[Brief]
Beginning with the line that has "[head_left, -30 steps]" and ending with the line that has "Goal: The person", retype the entries below exactly, except for the pictures.

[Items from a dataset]
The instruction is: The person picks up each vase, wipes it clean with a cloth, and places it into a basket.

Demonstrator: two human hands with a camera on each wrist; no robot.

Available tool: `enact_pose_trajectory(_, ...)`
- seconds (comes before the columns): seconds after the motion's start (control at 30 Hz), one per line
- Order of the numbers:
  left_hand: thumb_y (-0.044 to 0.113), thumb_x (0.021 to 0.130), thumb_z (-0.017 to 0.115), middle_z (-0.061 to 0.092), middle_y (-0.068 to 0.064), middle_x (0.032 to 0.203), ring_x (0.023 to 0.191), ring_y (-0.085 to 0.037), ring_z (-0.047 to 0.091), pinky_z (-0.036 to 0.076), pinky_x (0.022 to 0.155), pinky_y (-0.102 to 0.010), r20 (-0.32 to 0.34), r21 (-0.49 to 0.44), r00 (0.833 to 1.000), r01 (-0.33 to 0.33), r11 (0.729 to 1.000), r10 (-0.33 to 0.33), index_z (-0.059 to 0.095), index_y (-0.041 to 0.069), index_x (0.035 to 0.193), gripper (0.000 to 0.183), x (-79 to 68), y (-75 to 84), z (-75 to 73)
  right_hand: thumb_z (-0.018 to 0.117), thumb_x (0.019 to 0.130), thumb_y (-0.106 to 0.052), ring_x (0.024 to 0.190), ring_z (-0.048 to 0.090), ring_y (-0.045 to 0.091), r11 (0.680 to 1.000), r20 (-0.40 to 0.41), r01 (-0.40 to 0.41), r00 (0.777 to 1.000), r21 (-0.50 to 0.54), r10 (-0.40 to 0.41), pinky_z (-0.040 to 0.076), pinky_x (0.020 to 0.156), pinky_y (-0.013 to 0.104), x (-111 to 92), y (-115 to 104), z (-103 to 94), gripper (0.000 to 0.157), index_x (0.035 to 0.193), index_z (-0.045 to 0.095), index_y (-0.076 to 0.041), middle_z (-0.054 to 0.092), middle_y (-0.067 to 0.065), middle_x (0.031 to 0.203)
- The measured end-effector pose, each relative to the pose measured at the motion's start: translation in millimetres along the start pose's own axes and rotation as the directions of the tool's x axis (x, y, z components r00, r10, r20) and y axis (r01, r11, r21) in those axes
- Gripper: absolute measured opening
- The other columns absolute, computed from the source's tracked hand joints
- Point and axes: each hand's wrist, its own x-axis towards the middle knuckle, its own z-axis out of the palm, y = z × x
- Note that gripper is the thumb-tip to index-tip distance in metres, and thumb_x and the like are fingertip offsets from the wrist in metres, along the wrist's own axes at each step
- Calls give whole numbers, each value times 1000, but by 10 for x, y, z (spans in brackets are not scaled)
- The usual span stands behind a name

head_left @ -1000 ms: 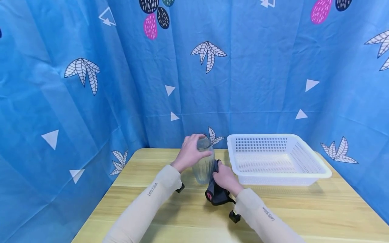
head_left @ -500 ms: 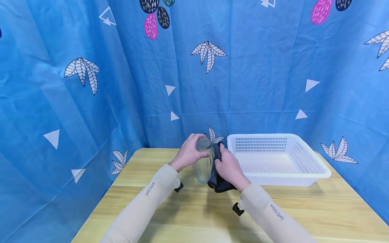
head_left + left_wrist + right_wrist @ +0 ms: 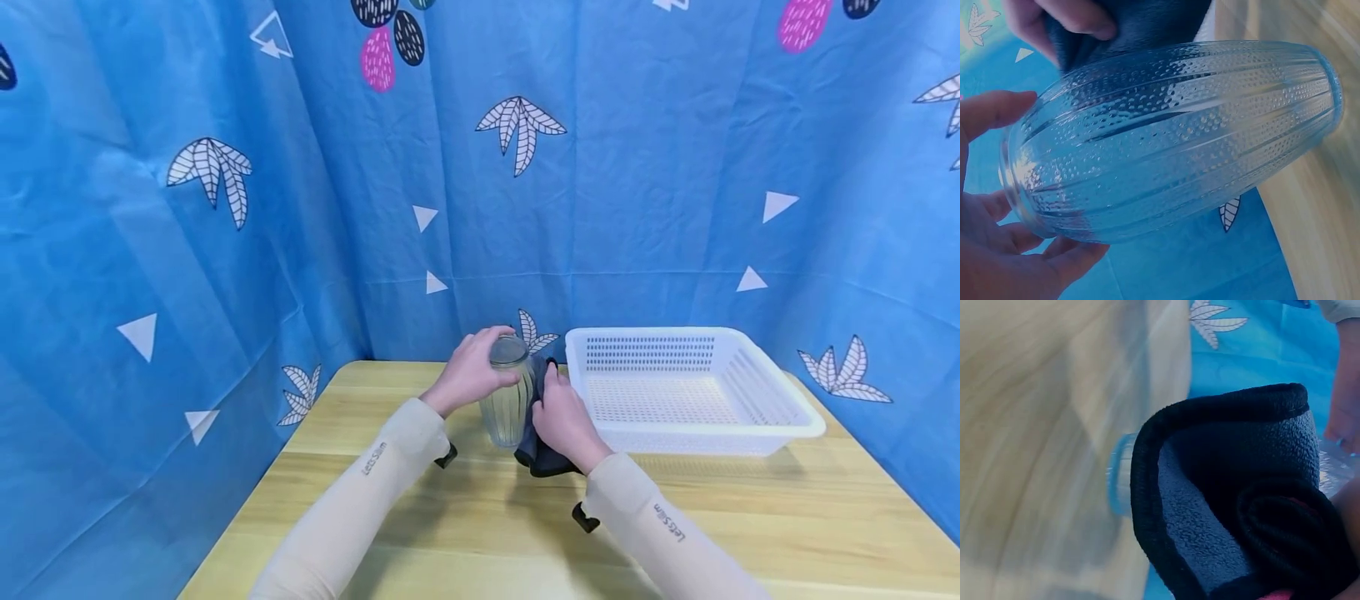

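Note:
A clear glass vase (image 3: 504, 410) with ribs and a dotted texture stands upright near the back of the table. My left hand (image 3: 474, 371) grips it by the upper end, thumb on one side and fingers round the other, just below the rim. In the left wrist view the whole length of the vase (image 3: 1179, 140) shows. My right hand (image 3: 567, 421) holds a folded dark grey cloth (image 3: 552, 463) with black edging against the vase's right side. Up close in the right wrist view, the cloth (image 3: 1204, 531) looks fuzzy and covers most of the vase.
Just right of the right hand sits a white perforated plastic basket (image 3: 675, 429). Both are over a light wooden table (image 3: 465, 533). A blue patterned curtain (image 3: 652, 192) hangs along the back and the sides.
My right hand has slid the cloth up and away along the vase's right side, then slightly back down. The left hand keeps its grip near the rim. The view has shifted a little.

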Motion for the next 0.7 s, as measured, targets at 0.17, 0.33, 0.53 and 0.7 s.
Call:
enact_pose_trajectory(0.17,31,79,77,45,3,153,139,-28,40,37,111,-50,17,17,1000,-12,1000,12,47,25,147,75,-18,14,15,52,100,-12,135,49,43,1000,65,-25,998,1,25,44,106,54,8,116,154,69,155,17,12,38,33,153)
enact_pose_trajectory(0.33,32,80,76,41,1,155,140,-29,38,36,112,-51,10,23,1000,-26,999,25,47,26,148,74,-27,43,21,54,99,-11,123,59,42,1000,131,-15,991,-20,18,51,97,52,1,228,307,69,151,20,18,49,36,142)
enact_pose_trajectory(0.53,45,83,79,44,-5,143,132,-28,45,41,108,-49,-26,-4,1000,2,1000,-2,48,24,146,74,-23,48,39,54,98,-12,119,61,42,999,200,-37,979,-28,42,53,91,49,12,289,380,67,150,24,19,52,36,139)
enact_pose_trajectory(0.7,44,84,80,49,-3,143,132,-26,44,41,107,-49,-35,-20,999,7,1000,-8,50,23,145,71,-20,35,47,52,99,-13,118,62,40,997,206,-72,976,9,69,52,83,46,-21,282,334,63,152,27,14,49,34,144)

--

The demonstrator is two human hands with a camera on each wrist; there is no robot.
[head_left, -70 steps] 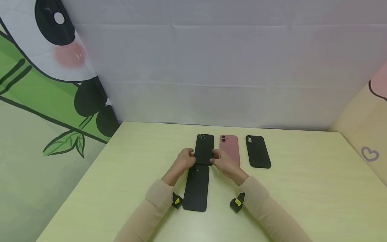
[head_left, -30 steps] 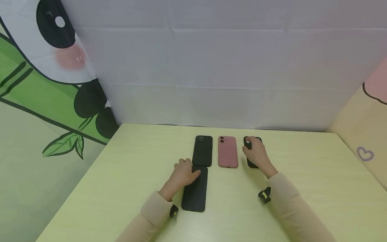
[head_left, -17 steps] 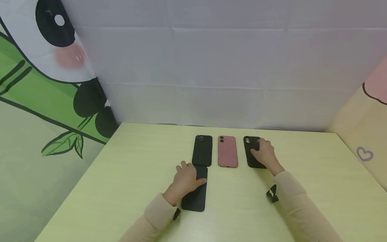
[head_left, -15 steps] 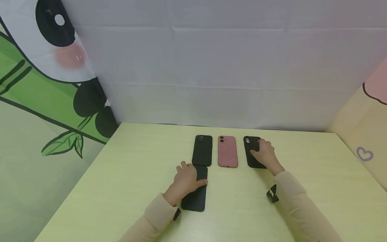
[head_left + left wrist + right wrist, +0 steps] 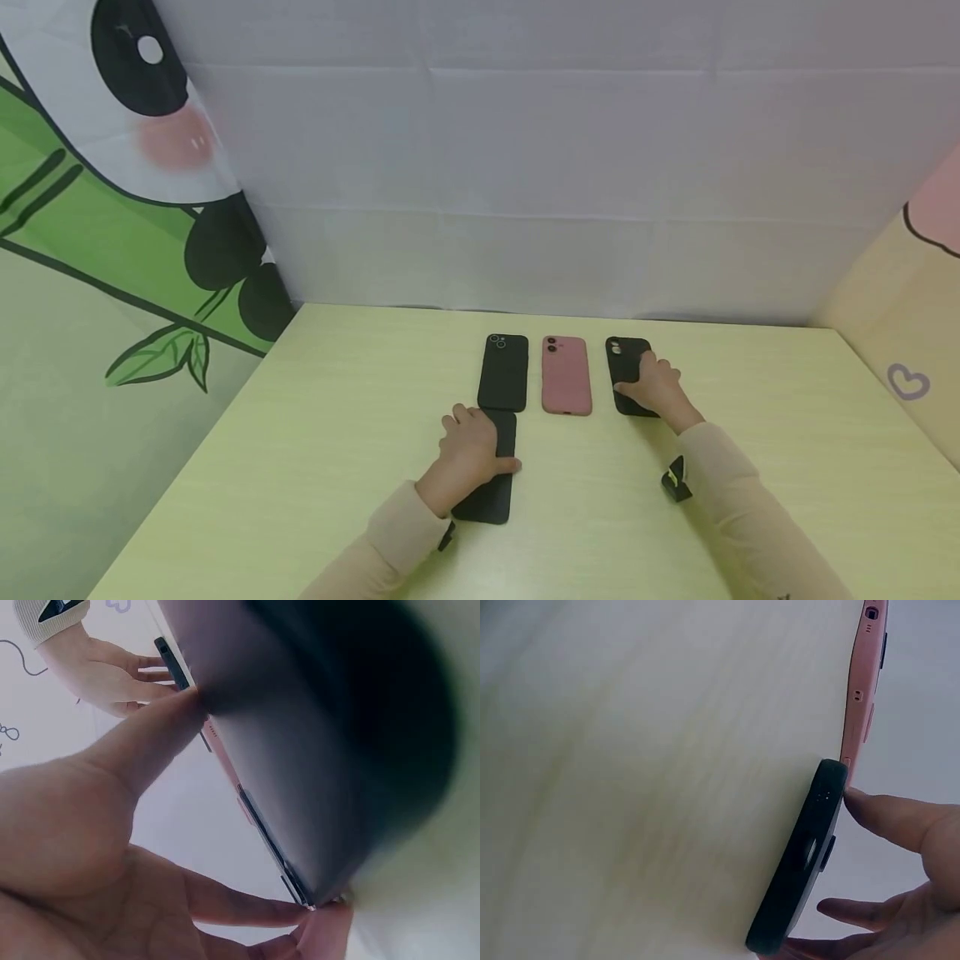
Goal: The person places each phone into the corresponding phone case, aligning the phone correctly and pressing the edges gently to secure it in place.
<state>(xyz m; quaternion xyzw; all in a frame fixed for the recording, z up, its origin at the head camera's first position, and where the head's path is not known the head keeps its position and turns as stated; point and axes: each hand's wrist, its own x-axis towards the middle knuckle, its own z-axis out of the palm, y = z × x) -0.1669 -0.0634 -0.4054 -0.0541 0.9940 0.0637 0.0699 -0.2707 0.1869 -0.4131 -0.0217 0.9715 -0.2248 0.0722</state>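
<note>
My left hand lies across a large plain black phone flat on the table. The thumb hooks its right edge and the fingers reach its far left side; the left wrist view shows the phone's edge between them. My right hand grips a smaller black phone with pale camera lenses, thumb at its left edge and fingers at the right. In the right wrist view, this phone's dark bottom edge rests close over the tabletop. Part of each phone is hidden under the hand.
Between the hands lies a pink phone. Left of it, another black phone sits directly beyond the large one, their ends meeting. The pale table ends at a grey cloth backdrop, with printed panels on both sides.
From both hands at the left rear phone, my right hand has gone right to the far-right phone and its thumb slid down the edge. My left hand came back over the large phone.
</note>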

[Written solution]
[head_left, -30 steps] 
[head_left, -17 steps] 
[head_left, -15 steps] 
[head_left + left wrist + right wrist, +0 steps] 
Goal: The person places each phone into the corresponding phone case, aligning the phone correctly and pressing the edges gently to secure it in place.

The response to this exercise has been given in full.